Investitionen in Forschung von heute sind Arbeitsplätze und Wohlstand von morgen! So lautet das Motto der von Landeshauptfrau Johanna Mikl-Leitner und Vize Stephan Pernkopf präsentierten neuen „Hochschulstrategie Niederösterreich 2030+“. Denn Hochschulen sind „nicht nur Orte des Wissens, sondern auch Motoren für Innovation, Gründungen und neue Technologien“, so die Landeschefin. Von attraktiven Studienangeboten über starke Forschung bis hin zu Hochschulen als verlässliche Partner der Wirtschaft reichen dabei die sechs „strategischen“ Säulen: Es gehe darum, optimale Rahmenbedingungen für Wissenschaft und Forschung zu schaffen, betont Mikl-Leitner.

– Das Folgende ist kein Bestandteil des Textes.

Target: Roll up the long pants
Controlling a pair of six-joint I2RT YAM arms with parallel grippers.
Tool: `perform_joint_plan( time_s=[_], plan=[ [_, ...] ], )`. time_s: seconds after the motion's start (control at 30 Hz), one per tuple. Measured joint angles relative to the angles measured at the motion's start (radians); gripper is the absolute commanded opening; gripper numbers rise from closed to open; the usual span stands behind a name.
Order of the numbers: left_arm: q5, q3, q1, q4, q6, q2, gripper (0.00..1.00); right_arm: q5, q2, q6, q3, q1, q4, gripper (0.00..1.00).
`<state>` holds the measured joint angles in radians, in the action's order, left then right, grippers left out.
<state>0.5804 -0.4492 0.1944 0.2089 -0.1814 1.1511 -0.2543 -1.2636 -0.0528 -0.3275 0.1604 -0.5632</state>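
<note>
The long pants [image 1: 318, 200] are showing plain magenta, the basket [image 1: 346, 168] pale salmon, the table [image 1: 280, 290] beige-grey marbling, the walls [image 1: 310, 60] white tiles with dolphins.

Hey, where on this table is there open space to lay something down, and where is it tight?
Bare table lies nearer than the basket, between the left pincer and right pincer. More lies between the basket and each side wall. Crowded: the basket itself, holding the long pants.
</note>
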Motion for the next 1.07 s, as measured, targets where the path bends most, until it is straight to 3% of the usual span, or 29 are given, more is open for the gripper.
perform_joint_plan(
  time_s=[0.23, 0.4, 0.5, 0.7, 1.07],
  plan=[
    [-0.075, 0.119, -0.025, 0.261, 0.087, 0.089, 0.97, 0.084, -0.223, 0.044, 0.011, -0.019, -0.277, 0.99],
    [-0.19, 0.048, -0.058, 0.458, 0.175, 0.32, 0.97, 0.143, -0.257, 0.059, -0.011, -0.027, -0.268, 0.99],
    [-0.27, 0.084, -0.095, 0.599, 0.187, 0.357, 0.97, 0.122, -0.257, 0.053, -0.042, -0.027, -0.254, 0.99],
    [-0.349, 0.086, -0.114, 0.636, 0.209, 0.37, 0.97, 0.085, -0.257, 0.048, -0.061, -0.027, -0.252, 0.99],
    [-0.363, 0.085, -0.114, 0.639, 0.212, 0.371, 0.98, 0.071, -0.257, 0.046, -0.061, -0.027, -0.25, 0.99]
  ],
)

Zukunftsfelder in Fokus rücken
Einen Schwerpunkt bietet die Workshopreihe „Unternehmerische Hochschulen in NÖ“, wo es in Zusammenarbeit mit tecnet um den Erfahrungsaustausch zwischen den Hochschulen geht. Aber auch Zukunftsfelder wie Grüne Technologie, Nachhaltigkeit und Entrepreneurship sollen stärker in den Fokus rücken. Dafür fließen jährlich 150 Millionen Euro seitens des Landes in Wissenschaft und Forschung. In den vergangenen 30 Jahren habe sich NÖ zu einem modernen Hochschul- und Forschungsstandort entwickelt. „Mit 15 Hochschulen, mehr als 31.000 Studierenden und etwa 8000 Lehrenden und Forschenden“, zieht die Landeschefin Bilanz.
In den vergangenen fünf Jahren sei die Zahl der Studierenden an den Fachhochschulen um rund 15 Prozent, an Pädagogischen Hochschulen um etwa 40 Prozent und an Privatuniversitäten um mehr als 70 Prozent gestiegen. „Hochschulen sind die Werkstätten der Zukunft“, betont Pernkopf.